Work out how many lines of the listing below hold the word "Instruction", and give that number only.

######

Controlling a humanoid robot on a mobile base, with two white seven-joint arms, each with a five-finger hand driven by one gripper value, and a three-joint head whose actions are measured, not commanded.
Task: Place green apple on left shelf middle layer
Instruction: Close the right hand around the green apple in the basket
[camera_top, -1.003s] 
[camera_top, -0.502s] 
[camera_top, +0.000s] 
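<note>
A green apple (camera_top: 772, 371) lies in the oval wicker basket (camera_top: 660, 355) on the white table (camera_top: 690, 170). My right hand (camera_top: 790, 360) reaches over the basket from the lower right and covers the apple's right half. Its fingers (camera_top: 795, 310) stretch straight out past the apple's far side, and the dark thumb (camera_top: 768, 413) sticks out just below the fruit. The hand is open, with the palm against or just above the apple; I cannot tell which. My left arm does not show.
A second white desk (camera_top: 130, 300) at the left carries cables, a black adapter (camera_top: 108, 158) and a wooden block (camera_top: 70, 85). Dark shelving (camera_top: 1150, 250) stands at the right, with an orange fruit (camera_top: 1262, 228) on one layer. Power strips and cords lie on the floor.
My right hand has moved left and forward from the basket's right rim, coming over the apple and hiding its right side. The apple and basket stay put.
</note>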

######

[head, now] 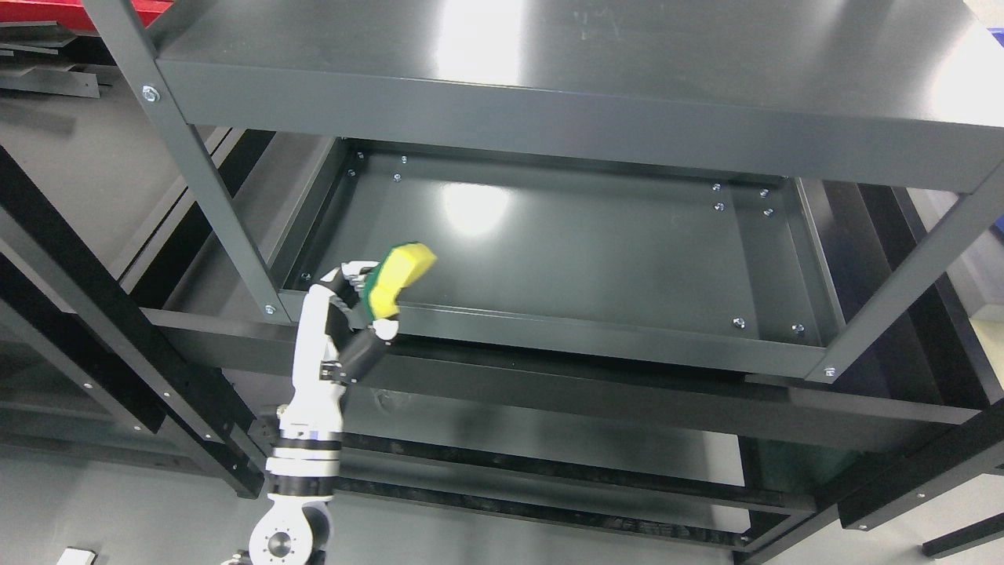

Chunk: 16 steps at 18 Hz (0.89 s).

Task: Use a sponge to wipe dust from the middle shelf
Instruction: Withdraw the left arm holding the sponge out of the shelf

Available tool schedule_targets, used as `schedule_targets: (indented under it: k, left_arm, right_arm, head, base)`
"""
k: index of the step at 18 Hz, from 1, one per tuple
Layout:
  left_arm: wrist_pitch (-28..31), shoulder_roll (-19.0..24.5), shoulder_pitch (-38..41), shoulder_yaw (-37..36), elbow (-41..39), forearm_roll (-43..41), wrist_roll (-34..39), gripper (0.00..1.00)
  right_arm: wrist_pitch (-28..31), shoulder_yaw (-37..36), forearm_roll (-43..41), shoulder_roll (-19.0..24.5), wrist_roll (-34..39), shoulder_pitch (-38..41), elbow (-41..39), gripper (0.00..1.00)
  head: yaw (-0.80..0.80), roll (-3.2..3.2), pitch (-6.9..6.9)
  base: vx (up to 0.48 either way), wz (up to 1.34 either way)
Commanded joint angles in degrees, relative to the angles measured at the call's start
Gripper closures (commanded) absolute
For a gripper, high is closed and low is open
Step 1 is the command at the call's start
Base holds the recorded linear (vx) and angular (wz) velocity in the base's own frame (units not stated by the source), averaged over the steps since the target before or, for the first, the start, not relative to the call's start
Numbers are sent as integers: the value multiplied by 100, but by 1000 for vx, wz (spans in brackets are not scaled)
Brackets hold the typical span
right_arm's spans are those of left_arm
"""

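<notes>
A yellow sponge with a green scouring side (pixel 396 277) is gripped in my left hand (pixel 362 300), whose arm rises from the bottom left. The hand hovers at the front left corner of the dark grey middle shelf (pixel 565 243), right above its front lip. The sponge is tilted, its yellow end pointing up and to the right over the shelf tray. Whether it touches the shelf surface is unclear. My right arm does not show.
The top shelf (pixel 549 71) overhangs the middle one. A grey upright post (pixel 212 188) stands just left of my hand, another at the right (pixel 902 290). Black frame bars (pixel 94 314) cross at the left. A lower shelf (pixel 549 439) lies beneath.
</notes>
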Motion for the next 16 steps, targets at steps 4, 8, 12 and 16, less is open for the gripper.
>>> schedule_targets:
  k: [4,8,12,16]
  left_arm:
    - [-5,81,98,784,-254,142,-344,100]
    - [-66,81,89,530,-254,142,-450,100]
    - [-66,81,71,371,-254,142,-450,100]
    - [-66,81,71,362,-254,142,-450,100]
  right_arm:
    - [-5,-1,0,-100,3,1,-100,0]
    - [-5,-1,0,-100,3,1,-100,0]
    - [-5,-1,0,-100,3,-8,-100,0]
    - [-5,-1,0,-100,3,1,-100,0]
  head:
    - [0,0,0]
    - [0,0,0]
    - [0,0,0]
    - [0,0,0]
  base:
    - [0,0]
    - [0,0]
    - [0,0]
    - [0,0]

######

WRITTEN RESPONSE:
2